Class ConvertPagesToHiResImages


  • public final class ConvertPagesToHiResImages
    extends Object

    Image Extraction from PDF files


    This class provides a simple Java API to convert pages in a PDF files into images and also a static convenience method if you just want to dump all the pages as images from a PDF file or directory containing PDF files

    Example 1 - access API methods

    
     ConvertPagesToHiResImages extract=new ConvertPagesToHiResImages("C:/pdfs/mypdf.pdf");
     //extract.setPassword("password");
     HashMap options=new HashMap(); //see https://javadoc.idrsolutions.com/org/jpedal/constants/JPedalSettings.html
     if (extract.openPDFFile()) {
         int pageCount=extract.getPageCount();
         for (int page=1; page<=pageCount; page++) {
    
            BufferedImage image=extract.getPageAsHiResImage(page, isBackgroundTransparent,  options);
         }
     }
    
     extract.closePDFfile();
     

    Example 2 - convenience static method

    Convert all pages as images with options to create higher resolution output

    
     ConvertPagesToHiResImages.writeAllPagesAsHiResImagesToDir("pdfs", "images" , "png", options);
     

    Example 3 - Access directly from the Jar

    ExtractImages can run from jar directly using the command and will extract all files from a PDF file or directory to a defined output directory:

    java -cp libraries_needed org/jpedal/examples/images/ConvertPagesToHiResImages inputValues

    Where inputValues is 3 values:
    • First value: The PDF filename (including the path if needed) or a directory containing PDF files.
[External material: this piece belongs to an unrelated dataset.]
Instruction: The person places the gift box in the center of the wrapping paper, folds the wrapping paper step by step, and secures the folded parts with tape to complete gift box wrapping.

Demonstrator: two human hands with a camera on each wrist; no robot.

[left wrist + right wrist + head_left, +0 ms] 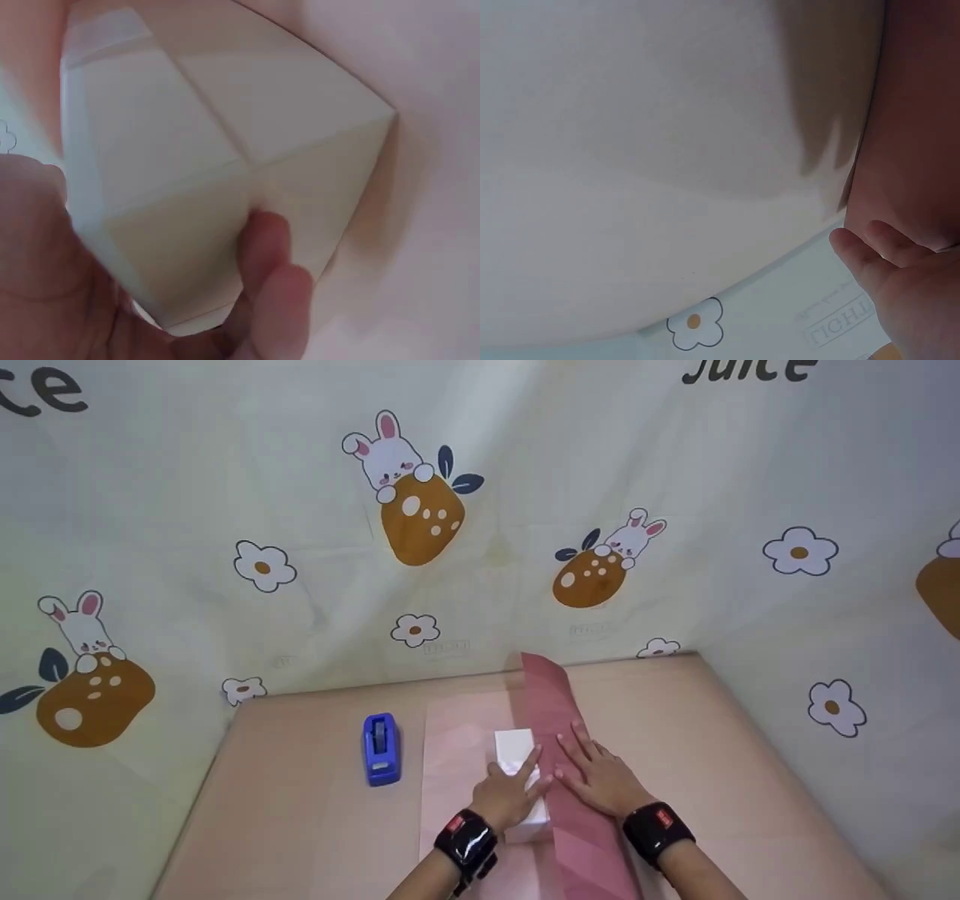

If it contains spaces it must be enclosed by double quotes (ie "C:/Path with spaces/").
    • Second value: The location to write out images extracted from the PDF file or files. If it contains spaces it must be enclosed by double quotes (ie "C:/Path with spaces/").
    • Third value: This indicates the required output image type (default is png if nothing specified). Options are tiff, bmp, png, jpg.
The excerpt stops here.